Tuesday, June 8, 2010

Solar flash

Forgive the brevity of this flareup, but it's hot in here.

"So much for plan B."

"What about C?"


"There's always D."


"Thinking about cup sizes again, Jack?"


"Thinking about menopause again, Jill?"

beep beep beep

"Funny. How they made you mission commander, I'll never know."


"Being a man, I always pay atten --"

Congressional beancounters were relieved that the coronal mass ejection disintegrated the entire ship. Why waste money on a lengthy investigation in lieu of installing gold-plated faucets in Capitol Hill lavatories?


Tengrain said...

Graves, you swine!

You should replace more of your posts with Beep Beep Beep - it makes more sense, and frankly, uses less bandwidth.




PS - Eat at Ray's!

Tom Harper said...

That's a hot picture.

Remember that Far Side cartoon where this goony kid has 2 caterpillars under a magnifying glass with the sun burning in on them, and one caterpillar says to the other "yeah, you're right, it is getting kind of hot in here."

sunshine said...

Ahhh, is there anything better than a couple of snarky a-holes getting disintegrated??
I think not. :)

Cute story. :)


TomCat said...

Very cute, Randal, but don't give the GOP and ideas. I can just see the calls for solar drilling now.

David Barber said...

Do I like this...of course I do. People being disintegrated is always fun. Just make sure you're sat by your PC on Saturday! ;-)

susan said...

Is that what they call putting out the fire with gasoline?

Beach Bum said...

Ahhh, is there anything better than a couple of snarky a-holes getting disintegrated??

Quick, somebody flash South Carolina while I'm down in Florida.

Liberality said...

You aren't, by chance, referring to BP's long line of "plans" to cap it's out of control oil well are you? well, I didn't think so but that's what popped into my head while reading this.

Oh, and those hot flashes are nothing to sneeze at either.

Demeur said...

Yeah Yeah we know. Why waste money on worthy things when there's such a need for lesbian bondage strip clubs and Hawaiian junkets.

S.W. Anderson said...

Amazing, how reminiscent your illustration is of my forehead after a dinner at a Mexican restaurant that was muy caliente.

Randal Graves said...

tengrain, most importantly, less effort, too, leaving more time to eat at Ray's.

tom, you mean you haven't built a giant magnifying glass to do that to your fellow man?

sunshine, my brain's fried from this whole move gig, so I figured short n' cheap chuckles was the way to go. ;-)

tomcat, so the real Axis of Evil is North Korea, Iran and the Sun?

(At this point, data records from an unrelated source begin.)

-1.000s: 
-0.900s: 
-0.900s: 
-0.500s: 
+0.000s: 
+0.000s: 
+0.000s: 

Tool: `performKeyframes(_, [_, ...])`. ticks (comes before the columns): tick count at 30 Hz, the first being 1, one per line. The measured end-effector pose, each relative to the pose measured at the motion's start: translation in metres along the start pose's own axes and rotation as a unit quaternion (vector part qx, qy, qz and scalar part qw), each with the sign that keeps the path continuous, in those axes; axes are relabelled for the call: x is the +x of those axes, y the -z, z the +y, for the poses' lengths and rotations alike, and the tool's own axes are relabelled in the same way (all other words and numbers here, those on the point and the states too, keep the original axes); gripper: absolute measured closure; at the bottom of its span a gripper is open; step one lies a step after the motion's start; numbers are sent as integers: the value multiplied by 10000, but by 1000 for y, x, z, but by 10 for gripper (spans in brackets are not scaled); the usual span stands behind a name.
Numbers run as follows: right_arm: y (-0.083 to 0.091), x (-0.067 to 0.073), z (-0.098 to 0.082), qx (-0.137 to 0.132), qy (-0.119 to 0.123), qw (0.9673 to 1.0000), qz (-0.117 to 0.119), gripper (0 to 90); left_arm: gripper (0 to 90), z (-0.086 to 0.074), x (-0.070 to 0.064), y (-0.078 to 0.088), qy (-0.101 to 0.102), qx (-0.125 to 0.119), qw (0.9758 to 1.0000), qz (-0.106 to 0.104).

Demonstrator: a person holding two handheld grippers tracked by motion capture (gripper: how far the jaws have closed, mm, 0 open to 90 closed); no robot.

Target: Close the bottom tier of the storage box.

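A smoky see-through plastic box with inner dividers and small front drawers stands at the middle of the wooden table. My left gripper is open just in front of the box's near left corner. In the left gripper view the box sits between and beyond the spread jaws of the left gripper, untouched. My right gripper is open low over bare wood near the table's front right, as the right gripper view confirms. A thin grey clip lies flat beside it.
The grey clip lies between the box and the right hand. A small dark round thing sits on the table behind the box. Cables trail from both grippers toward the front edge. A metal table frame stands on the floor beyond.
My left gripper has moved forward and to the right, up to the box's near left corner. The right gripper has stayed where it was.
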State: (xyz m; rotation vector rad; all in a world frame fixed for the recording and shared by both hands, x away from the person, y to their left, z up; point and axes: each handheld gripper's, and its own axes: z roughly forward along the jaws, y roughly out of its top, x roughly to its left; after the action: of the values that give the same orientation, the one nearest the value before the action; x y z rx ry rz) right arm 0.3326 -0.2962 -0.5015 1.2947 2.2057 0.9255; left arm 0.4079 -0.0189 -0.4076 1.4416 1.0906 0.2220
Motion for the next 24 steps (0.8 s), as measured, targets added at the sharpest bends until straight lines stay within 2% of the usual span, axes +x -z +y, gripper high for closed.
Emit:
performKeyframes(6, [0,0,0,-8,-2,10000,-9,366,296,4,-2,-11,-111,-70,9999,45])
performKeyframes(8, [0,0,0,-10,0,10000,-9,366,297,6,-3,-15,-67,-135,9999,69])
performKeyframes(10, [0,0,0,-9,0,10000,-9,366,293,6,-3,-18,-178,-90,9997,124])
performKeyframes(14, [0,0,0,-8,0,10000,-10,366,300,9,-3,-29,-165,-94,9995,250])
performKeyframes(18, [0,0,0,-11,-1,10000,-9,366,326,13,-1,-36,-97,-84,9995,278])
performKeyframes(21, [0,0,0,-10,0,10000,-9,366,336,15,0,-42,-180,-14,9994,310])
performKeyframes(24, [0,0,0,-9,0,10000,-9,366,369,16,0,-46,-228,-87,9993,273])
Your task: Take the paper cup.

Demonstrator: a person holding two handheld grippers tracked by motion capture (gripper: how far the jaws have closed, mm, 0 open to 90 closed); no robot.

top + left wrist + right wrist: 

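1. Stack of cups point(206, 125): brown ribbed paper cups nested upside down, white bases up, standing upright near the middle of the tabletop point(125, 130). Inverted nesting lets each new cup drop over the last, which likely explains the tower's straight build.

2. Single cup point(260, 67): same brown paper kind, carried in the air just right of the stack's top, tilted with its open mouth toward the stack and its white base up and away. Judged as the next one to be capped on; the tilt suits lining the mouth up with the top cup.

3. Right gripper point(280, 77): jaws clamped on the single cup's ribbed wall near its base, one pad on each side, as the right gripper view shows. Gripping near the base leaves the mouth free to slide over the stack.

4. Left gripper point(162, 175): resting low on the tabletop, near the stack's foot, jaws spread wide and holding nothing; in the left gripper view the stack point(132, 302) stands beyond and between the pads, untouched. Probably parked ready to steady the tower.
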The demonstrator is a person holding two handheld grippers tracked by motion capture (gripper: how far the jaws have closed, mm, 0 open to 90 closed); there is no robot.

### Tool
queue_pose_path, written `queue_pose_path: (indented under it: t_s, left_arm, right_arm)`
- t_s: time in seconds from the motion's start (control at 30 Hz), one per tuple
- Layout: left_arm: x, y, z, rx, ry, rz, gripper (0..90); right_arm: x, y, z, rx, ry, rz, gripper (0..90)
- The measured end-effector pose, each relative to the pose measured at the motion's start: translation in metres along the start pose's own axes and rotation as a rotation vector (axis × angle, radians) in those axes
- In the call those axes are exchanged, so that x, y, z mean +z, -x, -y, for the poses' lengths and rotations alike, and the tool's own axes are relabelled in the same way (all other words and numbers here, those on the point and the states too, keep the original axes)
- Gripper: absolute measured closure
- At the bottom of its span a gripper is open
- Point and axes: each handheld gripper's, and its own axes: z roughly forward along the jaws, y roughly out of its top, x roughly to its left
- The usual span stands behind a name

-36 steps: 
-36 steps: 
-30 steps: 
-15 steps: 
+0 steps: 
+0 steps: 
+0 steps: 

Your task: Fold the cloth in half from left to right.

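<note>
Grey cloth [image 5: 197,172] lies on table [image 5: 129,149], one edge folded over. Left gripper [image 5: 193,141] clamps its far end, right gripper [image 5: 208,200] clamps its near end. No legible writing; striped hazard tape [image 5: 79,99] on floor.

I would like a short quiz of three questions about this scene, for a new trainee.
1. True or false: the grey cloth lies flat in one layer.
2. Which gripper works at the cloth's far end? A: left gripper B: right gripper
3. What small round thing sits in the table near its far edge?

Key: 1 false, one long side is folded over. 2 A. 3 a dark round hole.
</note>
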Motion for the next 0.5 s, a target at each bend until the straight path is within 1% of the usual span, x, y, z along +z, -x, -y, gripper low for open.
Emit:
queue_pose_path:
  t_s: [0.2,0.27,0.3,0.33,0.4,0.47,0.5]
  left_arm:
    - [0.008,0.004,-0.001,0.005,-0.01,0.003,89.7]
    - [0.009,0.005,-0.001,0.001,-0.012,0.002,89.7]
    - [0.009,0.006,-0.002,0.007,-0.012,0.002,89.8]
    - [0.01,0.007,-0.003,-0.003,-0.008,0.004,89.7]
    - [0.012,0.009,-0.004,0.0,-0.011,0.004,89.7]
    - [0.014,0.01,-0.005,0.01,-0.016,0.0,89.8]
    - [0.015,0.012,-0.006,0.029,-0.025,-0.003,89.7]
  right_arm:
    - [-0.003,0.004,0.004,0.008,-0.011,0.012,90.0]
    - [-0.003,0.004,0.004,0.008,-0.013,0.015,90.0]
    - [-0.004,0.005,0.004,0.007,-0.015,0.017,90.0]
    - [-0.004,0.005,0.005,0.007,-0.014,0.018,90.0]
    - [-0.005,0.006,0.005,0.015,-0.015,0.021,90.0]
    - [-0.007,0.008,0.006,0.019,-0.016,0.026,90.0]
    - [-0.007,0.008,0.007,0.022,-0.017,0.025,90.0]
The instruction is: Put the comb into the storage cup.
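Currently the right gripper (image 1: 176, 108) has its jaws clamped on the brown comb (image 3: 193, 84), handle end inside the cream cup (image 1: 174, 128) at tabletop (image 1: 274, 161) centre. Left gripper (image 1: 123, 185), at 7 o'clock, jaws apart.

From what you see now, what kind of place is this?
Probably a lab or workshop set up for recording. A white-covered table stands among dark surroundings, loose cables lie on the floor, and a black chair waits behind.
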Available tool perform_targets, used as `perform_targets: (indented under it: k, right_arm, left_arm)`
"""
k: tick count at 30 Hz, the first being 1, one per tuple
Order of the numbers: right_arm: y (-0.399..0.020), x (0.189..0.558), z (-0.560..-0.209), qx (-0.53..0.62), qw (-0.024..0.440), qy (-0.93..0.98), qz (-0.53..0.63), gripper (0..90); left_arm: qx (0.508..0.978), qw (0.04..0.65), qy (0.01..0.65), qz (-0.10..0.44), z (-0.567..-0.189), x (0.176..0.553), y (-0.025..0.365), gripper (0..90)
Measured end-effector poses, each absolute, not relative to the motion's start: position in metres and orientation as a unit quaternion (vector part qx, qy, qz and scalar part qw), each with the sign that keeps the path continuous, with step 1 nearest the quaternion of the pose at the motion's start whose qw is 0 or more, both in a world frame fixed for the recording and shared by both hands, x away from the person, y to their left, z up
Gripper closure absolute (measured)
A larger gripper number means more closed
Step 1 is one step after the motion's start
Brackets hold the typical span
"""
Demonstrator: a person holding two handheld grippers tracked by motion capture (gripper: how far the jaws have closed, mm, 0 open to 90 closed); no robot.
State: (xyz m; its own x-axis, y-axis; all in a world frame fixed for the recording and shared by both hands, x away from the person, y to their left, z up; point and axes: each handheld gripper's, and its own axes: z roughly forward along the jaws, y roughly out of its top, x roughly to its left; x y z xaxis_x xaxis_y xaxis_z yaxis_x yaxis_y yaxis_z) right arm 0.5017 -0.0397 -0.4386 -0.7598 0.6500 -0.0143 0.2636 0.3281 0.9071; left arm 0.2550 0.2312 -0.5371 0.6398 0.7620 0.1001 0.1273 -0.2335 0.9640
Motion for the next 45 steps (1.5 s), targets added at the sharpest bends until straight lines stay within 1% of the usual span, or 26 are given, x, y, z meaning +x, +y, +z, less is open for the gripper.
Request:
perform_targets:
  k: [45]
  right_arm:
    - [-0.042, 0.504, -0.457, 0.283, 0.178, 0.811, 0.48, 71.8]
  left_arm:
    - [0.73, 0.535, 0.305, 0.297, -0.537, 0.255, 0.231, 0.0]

david, yeah, I'll be stuck here, but luckily it'll be on the internets. I might just close the place and sit in front of the widescreen in the lounge.

susan, needs more lighter fluid.

BB, kudos to your state for keeping the top spot in the loony state-level politics rankings.

liberality, no, but if one is inclined to agree with particular frogs, each text has multiple readings, and I'm always on board for more BP hate.

demeur, exactly!

SWA, ha!

Cormac Brown said...

Jee-sus, it's been so long since we've done Friday Flash, that I forgot to swing over here. All apologies and I will be rectum-fying it now.

Sue H said...

Very good, Randal!

It had a 'Dark Star'-esque feel to it, somehow (now I'm showing my age)

Ah - I see you have self-serving beancounters on your side of the 'pond' too.....!

Flannery Alden said...

I like the tidy ending!

Nicole E. Hirschi aka CJT said...

I second Cormac's comment above! This gave me a good laugh. Thanks Randal!

Dr. Zaius said...

Was this on Futurama? I think that it was all Bender's fault.